Simple Proxy Collector...

Chris M. Thomasson

unread,

Mar 27, 2018, 11:56:07 PM3/27/18

to

Fwiw, since I have been working on fractals so much, I was wondering if
creating a C++11 implementation of a proxy collector of mine would be as
easy as I did it in the past. For some more information please read here:

https://groups.google.com/d/topic/lock-free/X3fuuXknQF0/discussion

Think of user-space RCU

https://en.wikipedia.org/wiki/Read-copy-update

Here is my C++11 code, it should compile and run on 32-bit x86 with
support for DWCAS. Well, it should run on any other arch with support
for lock-free DWCAS. In other words, the following struct needs to be at
least lock-free atomic wrt std::atomic<T>:
_______________________
struct anchor
{
std::intptr_t count;
node* head;
};
_______________________

http://en.cppreference.com/w/cpp/atomic/atomic/is_lock_free

Has to return true. The lock-free part is the DWCAS in the acquire function.

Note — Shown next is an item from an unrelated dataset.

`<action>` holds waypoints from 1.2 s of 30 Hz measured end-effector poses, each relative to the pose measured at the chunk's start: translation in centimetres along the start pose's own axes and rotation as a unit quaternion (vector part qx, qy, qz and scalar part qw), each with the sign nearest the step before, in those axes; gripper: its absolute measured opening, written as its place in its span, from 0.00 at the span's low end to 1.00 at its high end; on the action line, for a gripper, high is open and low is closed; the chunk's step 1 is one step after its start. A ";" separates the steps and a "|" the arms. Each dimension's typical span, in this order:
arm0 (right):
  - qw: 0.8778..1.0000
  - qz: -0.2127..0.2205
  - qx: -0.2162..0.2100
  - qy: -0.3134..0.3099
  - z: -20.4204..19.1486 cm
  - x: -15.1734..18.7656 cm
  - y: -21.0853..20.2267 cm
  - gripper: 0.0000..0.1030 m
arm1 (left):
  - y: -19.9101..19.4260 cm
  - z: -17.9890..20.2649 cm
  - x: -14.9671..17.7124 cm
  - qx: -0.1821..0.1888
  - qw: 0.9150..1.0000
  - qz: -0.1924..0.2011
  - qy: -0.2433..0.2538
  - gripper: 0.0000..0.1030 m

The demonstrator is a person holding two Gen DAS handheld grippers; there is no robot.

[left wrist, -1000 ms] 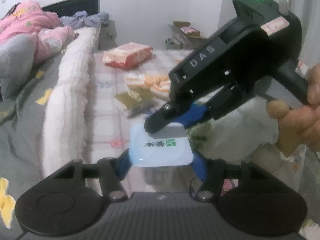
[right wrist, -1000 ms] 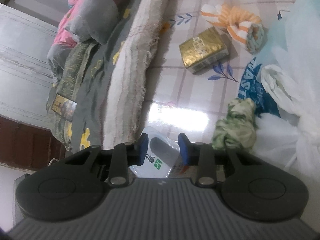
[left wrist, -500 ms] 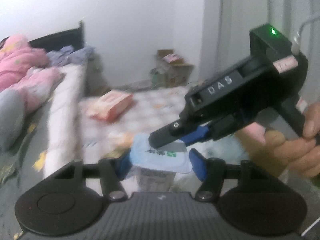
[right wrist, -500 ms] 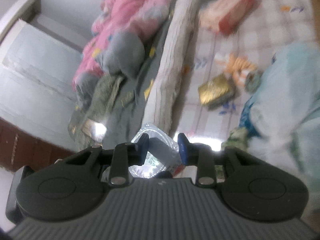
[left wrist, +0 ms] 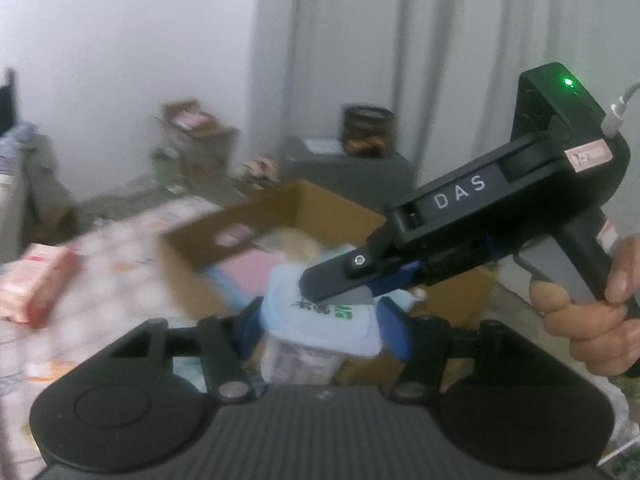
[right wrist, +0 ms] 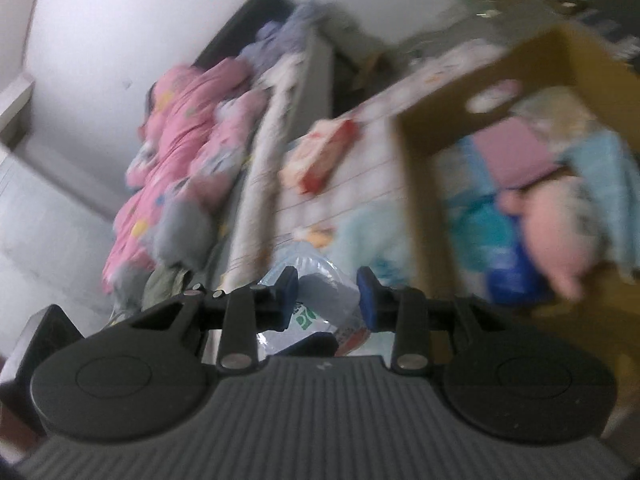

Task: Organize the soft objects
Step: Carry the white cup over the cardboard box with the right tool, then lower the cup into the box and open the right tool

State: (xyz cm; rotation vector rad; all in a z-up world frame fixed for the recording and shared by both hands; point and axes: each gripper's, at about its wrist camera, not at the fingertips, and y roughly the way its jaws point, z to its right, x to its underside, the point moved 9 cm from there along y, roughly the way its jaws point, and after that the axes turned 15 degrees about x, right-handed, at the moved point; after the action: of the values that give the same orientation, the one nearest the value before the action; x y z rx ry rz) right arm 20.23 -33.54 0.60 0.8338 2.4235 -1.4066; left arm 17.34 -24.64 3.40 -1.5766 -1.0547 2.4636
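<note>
Pack of wipes (left wrist: 320, 320), soft, clamped across its width in the left gripper (left wrist: 326, 326) jaws and pinched at its top by the right gripper (right wrist: 327, 296) jaws, carried just short of the open cardboard box (left wrist: 188, 280) ahead.

Left wrist view facing the curtained wall, right wrist view tilted toward the bed (right wrist: 188, 168), both close above the cardboard box (left wrist: 192, 240), shared
</note>
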 end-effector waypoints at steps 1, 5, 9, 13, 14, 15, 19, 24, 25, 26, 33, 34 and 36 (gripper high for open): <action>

Here is my C++11 code [1]:

https://pastebin.com/raw/KAt4nhCj

The core algorithm has been verified with Relacy Race Detector:

https://groups.google.com/d/topic/lock-free/QuLBH87z6B4/discussion

I am currently writing up how this can be useful, sorry about that.
Basically, its like RCU where reader threads can read a data-structure
concurrently along with writer threads mutating it. Writer threads can
collect objects while reader threads are accessing them. Every thing is
accounted for using differential counting.

I can get the code to compile and run on 32-bit x86.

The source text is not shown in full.